M. Fournier des Ormes, dans ses feuilletons intitulés: le Sourd-Muet de l'abbé de l'Épée (Souvenirs historiques), qui ont paru dans le Constitutionnel, sur la fin de 1851, n'a pas craint de ranger l'histoire de Joseph au nombre des mystifications du dix-huitième siècle, et il a étayé victorieusement, selon lui, sa conviction à cet égard sur ce qu'il n'était pas complétement sourd.
Nous croyons devoir opposer à cette opinion celle de M. Valade-Gabel, professeur distingué de sourds-muets, ancien directeur de l'Institution de Bordeaux, qui, à propos de la publication de ces feuilletons, a bien voulu nous adresser par écrit quelques observations, auxquelles nous paraît donner un poids considérable son expérience dans une matière qu'il a longtemps étudiée et pratiquée. Les voici:
«Paris, le 15 avril 1852.
CHER COLLÈGUE,
«Vous ne vous êtes point trompé, elle est inadmissible, elle est impuissante, la supposition à l'aide de laquelle un jeune écrivain prétend expliquer ce qui reste à jamais inexplicable dans le procès du sourd-muet de Péronne, et ce qui fera toujours suspecter le bien jugé de la sentence qui le dépouilla même de son nom.
«La prétendue tradition qui veut faire de lui un demi-sourd, capable de surprendre les secrets des familles, est d'invention récente; l'auteur la qualifie lui-même de simple hypothèse. Mais en fût-il autrement, fût-il avéré que ce malheureux jeune homme avait conservé un certain degré d'audition, on ne saurait déduire de ce fait aucune conséquence légitime pour lui imputer un rôle infâme. Celui qui, dès l'enfance, n'entend qu'à demi, au tiers, au quart, n'entre pas, pour cela, en possession du quart, du tiers, de la moitié du langage; il contracte seulement l'habitude de s'exprimer et de comprendre à l'aide de signes mimiques, et quiconque s'est occupé de l'éducation des sons sait que l'habitude de penser autrement qu'avec la parole élève un obstacle invincible à l'audition de celle-ci. Ajoutons que l'instruction donnée par l'abbé de l'Épée à ses élèves ne ressemblait en rien à celle que le demi-sourd doit recevoir pour devenir capable d'écouter et de comprendre le discours verbal.
«Interrogez à ce sujet M. Allibert. Vous le savez, durant nombre d'années, notre estimable collègue à l'Institution de Paris reçut du docteur Itard des leçons de parole. Eh bien! comme finalement c'est à l'aide des signes qu'il a acquis son instruction, tout demi-entendant et tout intelligent qu'il est, je soutiens que l'oreille ne lui révèle jamais rien de ce qui se dit autour de lui.

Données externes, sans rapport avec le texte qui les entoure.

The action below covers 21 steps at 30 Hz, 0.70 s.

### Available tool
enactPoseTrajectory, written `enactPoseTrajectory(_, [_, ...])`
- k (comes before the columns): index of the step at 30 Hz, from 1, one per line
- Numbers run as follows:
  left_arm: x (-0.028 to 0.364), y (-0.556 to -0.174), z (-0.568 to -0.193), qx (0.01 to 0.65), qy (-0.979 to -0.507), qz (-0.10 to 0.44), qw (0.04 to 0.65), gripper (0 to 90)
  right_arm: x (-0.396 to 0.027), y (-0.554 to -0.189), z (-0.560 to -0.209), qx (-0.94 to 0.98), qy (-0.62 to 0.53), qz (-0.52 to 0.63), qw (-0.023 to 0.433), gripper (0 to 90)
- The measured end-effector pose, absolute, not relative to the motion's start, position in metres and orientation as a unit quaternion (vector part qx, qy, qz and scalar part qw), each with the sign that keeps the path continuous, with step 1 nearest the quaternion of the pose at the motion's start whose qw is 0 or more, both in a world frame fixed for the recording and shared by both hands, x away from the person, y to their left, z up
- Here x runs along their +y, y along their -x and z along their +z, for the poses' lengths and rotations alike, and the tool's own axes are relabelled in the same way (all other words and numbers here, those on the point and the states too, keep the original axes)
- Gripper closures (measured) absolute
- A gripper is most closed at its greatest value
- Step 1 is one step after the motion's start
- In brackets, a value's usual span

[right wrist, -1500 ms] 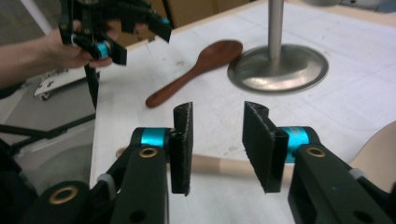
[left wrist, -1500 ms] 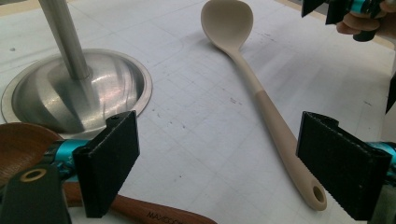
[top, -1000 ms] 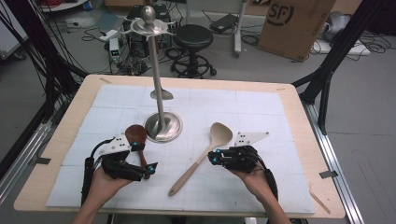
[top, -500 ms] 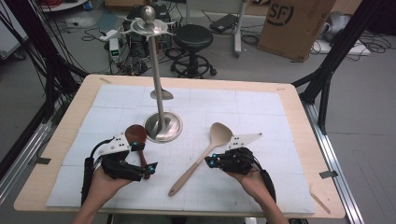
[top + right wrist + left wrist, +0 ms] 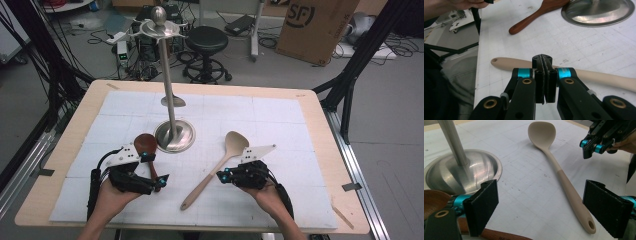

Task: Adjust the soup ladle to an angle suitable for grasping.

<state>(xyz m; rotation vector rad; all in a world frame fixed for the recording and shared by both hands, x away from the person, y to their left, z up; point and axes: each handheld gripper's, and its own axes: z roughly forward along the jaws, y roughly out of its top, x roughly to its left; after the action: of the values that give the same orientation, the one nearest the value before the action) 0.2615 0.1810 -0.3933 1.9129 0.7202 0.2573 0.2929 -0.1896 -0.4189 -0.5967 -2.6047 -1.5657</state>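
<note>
Left tongs (image 5: 540,210) spread wide, empty, wooden spoon (image 5: 147,152) at their 9 o'clock. Right tongs (image 5: 545,75) clenched on nothing, beige spoon (image 5: 217,165) just beyond on bench (image 5: 300,105).

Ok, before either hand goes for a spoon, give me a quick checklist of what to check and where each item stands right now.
1. Left tongs open: ok, black pads spread wide, nothing between them.
2. Right tongs open: not ok, pads pressed together and empty, just short of the beige spoon's handle.
3. Beige spoon free to lift: ok, flat on the white mat, touching nothing.
4. Brown wooden spoon reachable: ok, lying right beside the left tongs.
5. Metal stand upright: ok, base flat on the mat.
6. Brown spoon's bowl clear of the stand's base: cannot tell, very close.
</note>
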Motion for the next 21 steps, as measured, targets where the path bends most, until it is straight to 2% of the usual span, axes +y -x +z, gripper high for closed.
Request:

«Il eût été plus raisonnable de supposer que le précurseur de Gaspard Hauser avait, comme Desloges, perdu l'ouïe, après avoir eu l'usage de la parole, et qu'il saisissait encore celle-ci au mouvement des lèvres. Malheureusement, cette supposition accuserait trop de naïveté et de bonhomie chez tous les hommes distingués qui furent en rapport avec lui.
«J'ignore l'intention qui a pu dicter les feuilletons dont il s'agit; mais, à coup sûr, si l'auteur s'est proposé d'effacer jusqu'à leur dernière trace les soupçons qui planèrent sur certaines personnes qui ont figuré dans cette déplorable affaire, il a complétement manqué son but. Je ne suis pas le seul à qui il ait remis en mémoire que le respectable abbé Salvan, ce digne collaborateur de l'abbé de l'Épée, regrettait avec amertume l'impossibilité où, lors du procès de 1792, l'abbé Sicard s'était trouvé de faire usage des pièces que son prédécesseur lui avait laissées dans l'intérêt de son pupille.
«Adieu, cher collègue; vous avez voulu connaître toute ma pensée, la voilà sans déguisement.»